Records supplied -
------------------------------------------------------------------------

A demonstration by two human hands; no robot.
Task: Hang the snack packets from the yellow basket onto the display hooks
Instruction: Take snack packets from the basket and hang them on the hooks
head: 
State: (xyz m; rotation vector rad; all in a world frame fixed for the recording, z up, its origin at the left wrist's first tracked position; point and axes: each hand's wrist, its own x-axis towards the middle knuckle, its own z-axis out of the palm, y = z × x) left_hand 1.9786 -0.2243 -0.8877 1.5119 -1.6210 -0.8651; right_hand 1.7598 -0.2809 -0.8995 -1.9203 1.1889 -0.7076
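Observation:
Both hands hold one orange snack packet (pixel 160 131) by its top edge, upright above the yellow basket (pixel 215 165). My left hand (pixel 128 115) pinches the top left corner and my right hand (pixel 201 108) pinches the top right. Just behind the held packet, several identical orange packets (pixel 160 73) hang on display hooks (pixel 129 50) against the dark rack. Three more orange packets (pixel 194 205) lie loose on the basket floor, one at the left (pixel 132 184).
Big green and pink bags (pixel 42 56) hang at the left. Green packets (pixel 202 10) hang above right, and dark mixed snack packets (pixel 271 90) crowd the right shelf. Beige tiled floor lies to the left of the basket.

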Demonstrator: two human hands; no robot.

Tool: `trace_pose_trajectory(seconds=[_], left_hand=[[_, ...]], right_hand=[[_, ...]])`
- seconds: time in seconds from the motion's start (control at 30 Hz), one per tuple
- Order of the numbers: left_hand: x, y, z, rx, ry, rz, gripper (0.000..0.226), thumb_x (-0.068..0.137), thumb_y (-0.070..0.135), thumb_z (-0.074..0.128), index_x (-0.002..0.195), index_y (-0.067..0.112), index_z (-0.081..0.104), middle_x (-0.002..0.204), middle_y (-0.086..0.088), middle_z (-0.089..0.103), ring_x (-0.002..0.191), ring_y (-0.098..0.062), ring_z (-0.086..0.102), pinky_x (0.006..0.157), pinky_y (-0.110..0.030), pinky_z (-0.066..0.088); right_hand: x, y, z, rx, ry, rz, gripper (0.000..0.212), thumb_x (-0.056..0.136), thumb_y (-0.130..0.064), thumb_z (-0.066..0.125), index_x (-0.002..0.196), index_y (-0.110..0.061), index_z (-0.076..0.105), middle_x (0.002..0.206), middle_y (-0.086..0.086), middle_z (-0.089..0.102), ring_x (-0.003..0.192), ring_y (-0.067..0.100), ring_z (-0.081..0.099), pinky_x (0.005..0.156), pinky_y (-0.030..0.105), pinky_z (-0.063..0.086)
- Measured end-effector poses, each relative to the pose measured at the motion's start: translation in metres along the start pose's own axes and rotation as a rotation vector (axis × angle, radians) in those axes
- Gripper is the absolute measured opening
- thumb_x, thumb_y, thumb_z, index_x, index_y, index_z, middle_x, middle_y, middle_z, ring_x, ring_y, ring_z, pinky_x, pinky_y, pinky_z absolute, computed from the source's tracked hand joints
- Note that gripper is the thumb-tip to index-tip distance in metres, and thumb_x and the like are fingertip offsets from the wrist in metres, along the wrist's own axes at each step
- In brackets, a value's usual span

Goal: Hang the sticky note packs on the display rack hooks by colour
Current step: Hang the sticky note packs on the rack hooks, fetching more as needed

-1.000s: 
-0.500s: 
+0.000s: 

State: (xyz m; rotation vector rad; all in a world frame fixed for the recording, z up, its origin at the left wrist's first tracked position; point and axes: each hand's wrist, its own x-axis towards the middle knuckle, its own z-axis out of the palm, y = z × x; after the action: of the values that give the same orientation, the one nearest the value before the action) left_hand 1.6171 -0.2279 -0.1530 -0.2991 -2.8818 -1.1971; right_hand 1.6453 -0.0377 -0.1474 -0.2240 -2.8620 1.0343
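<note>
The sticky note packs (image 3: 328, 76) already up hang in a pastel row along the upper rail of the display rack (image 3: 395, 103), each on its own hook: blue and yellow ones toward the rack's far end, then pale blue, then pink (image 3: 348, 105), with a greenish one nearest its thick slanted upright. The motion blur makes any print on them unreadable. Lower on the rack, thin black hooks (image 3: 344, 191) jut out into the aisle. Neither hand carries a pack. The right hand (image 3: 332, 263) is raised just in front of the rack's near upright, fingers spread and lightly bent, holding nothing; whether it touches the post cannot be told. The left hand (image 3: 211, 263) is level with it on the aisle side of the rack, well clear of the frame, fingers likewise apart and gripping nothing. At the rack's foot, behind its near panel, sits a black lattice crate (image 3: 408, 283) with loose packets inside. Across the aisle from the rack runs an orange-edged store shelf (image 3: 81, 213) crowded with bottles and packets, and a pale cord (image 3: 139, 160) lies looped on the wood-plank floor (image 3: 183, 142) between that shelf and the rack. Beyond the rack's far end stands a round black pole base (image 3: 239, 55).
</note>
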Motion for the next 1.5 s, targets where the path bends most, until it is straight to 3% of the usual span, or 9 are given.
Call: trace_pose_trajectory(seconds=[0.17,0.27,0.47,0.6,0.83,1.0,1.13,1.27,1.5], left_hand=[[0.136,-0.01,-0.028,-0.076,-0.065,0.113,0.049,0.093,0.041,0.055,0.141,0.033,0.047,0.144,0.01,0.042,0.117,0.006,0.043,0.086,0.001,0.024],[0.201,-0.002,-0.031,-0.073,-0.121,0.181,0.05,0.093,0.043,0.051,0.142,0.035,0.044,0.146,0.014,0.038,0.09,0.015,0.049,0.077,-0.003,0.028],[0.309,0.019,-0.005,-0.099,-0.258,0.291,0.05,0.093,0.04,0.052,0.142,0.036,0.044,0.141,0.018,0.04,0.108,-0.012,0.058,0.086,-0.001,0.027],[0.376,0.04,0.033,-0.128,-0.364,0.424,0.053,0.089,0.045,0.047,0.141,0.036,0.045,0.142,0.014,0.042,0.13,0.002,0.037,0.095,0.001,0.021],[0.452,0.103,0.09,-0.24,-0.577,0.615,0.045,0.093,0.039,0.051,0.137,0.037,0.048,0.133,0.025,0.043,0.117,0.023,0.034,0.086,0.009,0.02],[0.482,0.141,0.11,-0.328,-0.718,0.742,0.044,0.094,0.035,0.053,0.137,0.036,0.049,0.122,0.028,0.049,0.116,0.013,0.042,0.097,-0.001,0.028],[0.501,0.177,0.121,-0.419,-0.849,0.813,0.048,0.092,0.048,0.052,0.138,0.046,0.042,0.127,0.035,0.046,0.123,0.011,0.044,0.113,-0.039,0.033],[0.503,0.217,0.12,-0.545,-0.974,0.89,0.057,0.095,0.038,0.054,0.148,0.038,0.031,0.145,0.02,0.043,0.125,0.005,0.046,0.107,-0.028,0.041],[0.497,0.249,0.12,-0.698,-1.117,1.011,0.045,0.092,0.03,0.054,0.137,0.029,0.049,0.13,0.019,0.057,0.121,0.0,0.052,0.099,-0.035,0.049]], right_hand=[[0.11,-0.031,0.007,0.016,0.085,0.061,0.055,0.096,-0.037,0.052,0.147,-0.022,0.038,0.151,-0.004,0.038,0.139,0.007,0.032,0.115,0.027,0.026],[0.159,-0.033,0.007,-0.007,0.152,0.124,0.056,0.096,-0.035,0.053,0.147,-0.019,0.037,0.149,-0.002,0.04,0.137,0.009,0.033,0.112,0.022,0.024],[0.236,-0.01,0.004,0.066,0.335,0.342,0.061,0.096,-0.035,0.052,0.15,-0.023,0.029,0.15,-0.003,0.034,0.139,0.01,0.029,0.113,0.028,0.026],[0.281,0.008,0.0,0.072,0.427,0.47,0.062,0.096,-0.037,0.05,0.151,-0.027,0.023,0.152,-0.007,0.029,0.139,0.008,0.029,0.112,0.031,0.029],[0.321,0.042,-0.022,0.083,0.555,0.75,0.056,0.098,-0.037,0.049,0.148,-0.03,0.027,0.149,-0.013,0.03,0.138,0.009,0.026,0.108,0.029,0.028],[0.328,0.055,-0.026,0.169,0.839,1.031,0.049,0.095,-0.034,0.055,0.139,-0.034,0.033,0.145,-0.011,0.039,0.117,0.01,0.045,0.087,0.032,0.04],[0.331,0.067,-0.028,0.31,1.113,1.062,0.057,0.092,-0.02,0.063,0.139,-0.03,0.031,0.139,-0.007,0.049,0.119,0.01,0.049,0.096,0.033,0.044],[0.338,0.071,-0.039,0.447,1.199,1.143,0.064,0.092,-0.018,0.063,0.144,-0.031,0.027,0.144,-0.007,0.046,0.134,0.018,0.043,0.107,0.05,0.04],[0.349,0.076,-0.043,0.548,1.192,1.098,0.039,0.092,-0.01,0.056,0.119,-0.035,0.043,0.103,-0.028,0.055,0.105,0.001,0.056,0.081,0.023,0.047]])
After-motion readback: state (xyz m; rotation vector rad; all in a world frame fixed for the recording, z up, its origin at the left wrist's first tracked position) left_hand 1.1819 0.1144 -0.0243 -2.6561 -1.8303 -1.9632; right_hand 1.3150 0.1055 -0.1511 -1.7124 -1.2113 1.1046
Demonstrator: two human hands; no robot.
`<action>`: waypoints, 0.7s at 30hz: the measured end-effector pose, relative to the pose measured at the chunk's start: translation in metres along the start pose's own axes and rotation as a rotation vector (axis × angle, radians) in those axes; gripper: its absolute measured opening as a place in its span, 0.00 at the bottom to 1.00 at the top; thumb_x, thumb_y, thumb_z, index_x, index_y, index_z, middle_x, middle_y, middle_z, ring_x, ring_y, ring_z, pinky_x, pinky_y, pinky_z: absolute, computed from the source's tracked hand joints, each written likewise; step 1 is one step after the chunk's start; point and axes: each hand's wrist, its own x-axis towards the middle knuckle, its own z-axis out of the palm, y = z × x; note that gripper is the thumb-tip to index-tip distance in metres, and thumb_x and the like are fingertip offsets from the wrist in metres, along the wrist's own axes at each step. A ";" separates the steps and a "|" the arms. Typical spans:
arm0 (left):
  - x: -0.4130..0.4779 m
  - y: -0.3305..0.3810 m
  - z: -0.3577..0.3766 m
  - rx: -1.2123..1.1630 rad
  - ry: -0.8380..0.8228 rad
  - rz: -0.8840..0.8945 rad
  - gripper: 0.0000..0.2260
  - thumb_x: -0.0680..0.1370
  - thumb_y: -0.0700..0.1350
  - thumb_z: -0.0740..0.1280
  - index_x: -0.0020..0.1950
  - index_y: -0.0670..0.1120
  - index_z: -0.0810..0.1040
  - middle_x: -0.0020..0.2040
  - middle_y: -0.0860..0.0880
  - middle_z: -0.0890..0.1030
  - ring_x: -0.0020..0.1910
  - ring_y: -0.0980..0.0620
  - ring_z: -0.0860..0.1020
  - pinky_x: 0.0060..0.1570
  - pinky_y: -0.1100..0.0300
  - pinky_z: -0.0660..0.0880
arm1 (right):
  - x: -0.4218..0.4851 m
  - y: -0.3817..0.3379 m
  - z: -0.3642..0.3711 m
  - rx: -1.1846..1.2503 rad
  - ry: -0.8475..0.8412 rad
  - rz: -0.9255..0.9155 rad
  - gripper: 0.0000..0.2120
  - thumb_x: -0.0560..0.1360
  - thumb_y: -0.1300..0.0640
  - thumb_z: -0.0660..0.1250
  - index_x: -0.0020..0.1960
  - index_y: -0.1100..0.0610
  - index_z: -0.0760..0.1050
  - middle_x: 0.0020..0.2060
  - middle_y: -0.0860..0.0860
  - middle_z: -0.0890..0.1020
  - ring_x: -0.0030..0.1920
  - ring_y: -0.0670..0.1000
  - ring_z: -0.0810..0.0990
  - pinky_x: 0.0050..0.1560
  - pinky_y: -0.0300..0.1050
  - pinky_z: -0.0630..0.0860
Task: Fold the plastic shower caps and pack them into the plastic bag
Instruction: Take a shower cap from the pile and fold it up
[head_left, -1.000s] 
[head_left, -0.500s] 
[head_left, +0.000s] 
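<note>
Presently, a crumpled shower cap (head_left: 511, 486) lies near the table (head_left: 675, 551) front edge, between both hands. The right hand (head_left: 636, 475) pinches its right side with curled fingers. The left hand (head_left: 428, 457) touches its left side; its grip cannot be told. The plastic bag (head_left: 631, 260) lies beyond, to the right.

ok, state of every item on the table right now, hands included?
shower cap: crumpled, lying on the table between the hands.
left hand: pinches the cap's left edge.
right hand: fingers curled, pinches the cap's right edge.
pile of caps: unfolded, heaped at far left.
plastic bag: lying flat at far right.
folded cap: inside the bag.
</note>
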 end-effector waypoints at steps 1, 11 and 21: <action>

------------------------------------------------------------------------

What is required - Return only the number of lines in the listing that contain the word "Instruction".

Exercise response - 2